NCCD took an early interest in PFS work, partnering with Third Sector in December of 2013 on a couple California projects that get underway soon.
Among the other organizations that won SIF grants and are looking to establish themselves in the PFS world:
- Corporation for Supportive Housing: Focusing on supportive housing strategies to assist homeless youth and families
- Green and Healthy Homes Initiative: SIF has seeded it to get five asthma prevention projects off the ground
- Institute for Child Success: Early childhood programs
Too Much Front-end Focus?
Lester alludes to what YSI believes is a critical point in the PFS boom: The discussion on PFS needs to move past structure and towards deliverables.
Of the winning applications, Lester writes: “Measurable outcomes define the ‘success’ in pay-for-success. These outcomes have not yet been established.”
YSI agrees. We don’t think it’s an overstatement to say that the longevity of PFS as a strategy is pegged to the outcomes agreed to in the early slate of projects. Two key aspects of PFS benchmarking:
Clarity: Grey-area agreements could spell real doom for PFS. Imagine the local headlines involved if project funders fought with government agencies about whether or not the goals were met, maybe even suing them for money. That’s enough to scare away prudent investors from getting involved.
Perverse incentives: Headlines over a funding squabble would be ugly for PFS, but they’d be nothing compared to what would happen if service providers put the public in danger to achieve goals.

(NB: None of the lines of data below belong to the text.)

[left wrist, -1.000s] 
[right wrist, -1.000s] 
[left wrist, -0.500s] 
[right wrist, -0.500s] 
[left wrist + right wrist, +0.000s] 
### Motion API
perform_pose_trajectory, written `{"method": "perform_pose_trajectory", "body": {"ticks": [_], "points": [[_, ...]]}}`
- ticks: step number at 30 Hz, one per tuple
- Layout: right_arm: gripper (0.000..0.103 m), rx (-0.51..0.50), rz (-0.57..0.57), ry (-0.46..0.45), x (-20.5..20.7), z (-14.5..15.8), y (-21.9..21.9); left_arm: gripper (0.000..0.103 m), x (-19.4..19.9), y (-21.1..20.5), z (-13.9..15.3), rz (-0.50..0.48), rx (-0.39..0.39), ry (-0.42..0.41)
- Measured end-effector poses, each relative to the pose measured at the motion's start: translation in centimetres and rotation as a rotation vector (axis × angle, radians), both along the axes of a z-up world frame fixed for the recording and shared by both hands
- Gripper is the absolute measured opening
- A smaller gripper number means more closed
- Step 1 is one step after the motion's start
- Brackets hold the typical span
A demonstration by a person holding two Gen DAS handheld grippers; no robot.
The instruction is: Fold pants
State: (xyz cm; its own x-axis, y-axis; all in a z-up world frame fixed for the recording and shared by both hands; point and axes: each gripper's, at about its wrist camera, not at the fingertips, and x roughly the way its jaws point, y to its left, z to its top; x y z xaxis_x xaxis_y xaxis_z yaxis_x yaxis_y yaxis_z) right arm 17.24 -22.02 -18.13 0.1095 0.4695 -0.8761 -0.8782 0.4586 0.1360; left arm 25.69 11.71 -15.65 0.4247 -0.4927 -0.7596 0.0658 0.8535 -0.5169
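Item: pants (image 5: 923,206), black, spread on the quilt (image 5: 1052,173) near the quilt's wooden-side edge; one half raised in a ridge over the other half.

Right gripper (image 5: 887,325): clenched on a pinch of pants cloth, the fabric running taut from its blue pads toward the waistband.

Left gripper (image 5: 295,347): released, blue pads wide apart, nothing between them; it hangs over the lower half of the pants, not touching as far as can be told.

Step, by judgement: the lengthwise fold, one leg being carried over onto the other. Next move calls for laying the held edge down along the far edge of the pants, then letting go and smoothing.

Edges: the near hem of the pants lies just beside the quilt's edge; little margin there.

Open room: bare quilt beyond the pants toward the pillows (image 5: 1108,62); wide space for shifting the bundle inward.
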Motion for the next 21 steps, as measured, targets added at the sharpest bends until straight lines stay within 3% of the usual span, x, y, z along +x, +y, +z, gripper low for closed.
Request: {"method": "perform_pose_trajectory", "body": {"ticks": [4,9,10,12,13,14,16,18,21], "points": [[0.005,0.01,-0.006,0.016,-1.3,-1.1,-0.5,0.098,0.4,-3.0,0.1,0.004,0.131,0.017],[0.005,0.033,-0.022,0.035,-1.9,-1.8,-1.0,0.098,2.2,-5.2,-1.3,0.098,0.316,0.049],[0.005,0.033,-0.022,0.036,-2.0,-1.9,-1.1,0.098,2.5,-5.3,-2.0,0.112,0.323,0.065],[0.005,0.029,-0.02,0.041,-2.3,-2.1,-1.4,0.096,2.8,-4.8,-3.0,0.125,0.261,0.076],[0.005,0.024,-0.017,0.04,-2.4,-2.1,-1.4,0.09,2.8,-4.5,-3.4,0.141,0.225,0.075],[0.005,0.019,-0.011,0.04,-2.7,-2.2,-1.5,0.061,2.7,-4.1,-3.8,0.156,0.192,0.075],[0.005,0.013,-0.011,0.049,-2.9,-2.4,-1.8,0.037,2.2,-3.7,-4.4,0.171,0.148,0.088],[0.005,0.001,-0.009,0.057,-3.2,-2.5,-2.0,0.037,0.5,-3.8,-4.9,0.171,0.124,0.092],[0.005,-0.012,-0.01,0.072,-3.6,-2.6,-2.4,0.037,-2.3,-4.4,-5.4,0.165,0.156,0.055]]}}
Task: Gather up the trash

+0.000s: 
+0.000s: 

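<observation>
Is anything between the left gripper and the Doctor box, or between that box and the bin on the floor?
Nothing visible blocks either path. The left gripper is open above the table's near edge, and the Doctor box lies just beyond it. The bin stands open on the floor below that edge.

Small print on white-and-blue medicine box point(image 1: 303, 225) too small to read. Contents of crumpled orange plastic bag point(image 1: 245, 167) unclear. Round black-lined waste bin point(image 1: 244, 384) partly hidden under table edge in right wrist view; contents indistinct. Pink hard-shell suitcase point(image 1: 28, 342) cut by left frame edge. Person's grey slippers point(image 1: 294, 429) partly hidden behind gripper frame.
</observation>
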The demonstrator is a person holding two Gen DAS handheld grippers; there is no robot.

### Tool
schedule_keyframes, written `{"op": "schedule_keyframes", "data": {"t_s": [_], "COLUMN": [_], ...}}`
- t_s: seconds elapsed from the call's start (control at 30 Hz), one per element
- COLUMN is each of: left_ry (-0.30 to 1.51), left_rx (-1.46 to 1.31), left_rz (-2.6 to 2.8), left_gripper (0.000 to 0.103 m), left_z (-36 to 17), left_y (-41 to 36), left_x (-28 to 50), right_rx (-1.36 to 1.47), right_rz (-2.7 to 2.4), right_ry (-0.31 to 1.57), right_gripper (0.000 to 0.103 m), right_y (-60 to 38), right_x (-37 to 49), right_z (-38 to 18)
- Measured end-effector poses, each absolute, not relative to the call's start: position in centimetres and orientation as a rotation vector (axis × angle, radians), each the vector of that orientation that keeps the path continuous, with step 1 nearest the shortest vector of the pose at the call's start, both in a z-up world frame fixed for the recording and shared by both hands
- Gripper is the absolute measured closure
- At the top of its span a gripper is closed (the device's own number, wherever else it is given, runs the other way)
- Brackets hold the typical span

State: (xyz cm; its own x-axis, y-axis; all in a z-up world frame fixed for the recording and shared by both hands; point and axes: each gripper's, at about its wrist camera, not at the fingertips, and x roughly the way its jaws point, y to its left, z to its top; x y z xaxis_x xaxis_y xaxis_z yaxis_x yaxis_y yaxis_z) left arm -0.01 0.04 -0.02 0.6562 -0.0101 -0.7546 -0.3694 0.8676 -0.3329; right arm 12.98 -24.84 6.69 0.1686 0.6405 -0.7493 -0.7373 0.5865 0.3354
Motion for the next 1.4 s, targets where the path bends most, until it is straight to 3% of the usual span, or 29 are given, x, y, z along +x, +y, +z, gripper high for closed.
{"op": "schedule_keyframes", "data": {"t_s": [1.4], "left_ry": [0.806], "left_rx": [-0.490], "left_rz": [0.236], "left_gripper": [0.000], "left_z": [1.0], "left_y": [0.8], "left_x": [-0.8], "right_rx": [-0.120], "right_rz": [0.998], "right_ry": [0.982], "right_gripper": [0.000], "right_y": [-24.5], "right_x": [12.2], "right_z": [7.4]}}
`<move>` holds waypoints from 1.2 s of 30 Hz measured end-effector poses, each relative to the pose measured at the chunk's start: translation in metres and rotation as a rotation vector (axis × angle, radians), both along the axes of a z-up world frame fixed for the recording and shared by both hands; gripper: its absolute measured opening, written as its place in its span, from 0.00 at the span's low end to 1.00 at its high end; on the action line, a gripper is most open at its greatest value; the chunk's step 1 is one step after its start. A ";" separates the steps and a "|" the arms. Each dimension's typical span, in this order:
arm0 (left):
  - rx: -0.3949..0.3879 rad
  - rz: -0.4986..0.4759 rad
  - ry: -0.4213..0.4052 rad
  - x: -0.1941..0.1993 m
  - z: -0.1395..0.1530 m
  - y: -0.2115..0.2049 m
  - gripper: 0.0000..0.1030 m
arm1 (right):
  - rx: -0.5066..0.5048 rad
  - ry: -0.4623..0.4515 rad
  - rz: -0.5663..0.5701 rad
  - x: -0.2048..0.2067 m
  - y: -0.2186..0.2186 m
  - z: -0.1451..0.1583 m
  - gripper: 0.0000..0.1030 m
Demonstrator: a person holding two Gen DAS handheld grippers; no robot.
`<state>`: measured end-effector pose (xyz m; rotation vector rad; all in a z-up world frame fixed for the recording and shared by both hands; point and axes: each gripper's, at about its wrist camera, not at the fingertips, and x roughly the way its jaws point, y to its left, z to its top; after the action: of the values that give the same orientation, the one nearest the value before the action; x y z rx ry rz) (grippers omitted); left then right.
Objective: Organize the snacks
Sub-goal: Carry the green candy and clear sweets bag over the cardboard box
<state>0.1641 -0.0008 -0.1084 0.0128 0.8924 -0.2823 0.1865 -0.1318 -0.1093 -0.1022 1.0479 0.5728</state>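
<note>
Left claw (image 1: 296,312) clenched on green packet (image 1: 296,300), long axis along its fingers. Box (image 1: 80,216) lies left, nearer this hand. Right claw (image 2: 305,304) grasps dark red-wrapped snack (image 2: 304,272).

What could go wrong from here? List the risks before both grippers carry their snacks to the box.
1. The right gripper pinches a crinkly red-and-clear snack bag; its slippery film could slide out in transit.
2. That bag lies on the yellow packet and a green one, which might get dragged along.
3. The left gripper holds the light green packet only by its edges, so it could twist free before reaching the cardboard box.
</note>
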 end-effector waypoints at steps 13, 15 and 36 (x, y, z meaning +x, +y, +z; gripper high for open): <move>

NCCD succinctly summarizes this real challenge in its application: “The financial incentives tied to PFS-funded interventions should not influence service providers to engage in any behaviors that might inadvertently harm their clients.”
The application gives two good examples. A child welfare PFS project aimed at reducing the reliance on foster care should not lead to any child being kept in an unhealthy home. A juvenile justice project aimed at reducing the use of incarceration cannot lead to “extremely high-risk individuals” being released into the community “simply to save money on jail space.”